Your objective: Each line of the listing below must be returned exactly.
[Input data]
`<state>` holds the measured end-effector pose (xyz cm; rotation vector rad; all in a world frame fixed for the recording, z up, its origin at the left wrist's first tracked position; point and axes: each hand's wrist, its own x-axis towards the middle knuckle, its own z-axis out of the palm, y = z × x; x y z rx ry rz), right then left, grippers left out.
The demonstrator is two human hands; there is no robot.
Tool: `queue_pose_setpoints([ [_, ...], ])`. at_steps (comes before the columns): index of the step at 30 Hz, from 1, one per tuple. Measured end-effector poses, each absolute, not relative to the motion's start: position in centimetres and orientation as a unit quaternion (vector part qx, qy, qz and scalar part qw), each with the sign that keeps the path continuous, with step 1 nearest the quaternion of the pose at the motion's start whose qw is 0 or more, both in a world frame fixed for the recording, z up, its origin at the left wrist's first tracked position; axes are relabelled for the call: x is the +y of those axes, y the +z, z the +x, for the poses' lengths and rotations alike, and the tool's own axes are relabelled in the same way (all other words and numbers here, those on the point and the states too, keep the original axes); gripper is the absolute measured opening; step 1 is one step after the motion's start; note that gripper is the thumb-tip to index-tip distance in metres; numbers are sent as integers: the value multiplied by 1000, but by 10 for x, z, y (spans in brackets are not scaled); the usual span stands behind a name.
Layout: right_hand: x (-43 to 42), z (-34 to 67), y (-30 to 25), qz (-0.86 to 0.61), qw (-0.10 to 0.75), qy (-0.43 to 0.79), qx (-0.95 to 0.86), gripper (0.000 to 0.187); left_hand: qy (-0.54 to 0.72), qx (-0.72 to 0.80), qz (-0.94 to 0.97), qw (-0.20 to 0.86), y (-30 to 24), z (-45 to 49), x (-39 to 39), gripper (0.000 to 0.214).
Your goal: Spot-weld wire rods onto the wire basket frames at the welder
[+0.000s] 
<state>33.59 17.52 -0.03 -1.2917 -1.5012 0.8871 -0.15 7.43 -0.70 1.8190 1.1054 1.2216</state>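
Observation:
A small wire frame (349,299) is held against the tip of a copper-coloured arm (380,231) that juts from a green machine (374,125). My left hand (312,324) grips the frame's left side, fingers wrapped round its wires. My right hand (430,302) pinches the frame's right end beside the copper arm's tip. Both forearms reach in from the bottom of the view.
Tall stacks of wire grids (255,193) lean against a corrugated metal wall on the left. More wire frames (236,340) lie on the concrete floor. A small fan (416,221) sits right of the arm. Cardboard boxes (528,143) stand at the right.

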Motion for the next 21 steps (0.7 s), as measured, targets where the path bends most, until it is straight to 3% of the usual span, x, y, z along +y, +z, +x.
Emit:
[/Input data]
Written response:
`<state>` holds the measured end-effector pose (xyz cm; rotation vector rad; all in a world frame fixed for the recording, z up, its origin at the left wrist's first tracked position; point and axes: each hand's wrist, its own x-axis towards the middle knuckle, its own z-axis out of the palm, y = z × x; x y z rx ry rz), right then left, grippers left out.
The demonstrator is two human hands; there is no robot.
Tool: `queue_pose_setpoints([ [_, ...], ])`. at_steps (comes before the columns): index of the step at 30 Hz, from 1, one per tuple. Measured end-effector poses, each absolute, not relative to the motion's start: position in centimetres and orientation as a unit quaternion (vector part qx, qy, qz and scalar part qw), each with the sign that keeps the path continuous, with step 1 nearest the quaternion of the pose at the motion's start whose qw is 0 or more, both in a world frame fixed for the recording, z up, its origin at the left wrist's first tracked position; axes are relabelled for the call: x is the +y of those axes, y the +z, z the +x, for the poses' lengths and rotations alike, and the tool's own axes are relabelled in the same way (all other words and numbers here, those on the point and the states too, keep the original axes); gripper is the absolute measured opening; step 1 is one step after the motion's start; note that gripper is the thumb-tip to index-tip distance in metres; numbers are sent as integers: the value multiplied by 1000, but by 10 for x, z, y (spans in brackets are not scaled); the usual span stands behind a name.
Layout: right_hand: x (-43 to 42), z (-34 to 67), y (-30 to 25), qz (-0.86 to 0.61), qw (-0.10 to 0.75), qy (-0.43 to 0.79), qx (-0.95 to 0.86), gripper (0.000 to 0.187); left_hand: qy (-0.54 to 0.72), qx (-0.72 to 0.80), qz (-0.94 to 0.97), qw (-0.20 to 0.86), y (-30 to 24), z (-45 to 49), x (-39 to 39), gripper (0.000 to 0.214).
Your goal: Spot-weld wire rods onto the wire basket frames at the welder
[+0.000s] 
<state>33.59 17.52 -0.03 -1.2917 -1.5012 0.8871 -0.15 7.43 -0.70 1.8190 1.1054 1.2216</state>
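Observation:
A small wire frame (349,299) is held against the tip of a copper-coloured arm (380,231) that juts from a green machine (374,125). My left hand (312,324) grips the frame's left side, fingers wrapped round its wires. My right hand (430,302) pinches the frame's right end beside the copper arm's tip. Both forearms reach in from the bottom of the view.
Tall stacks of wire grids (255,193) lean against a corrugated metal wall on the left. More wire frames (236,340) lie on the concrete floor. A small fan (416,221) sits right of the arm. Cardboard boxes (528,143) stand at the right.
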
Motion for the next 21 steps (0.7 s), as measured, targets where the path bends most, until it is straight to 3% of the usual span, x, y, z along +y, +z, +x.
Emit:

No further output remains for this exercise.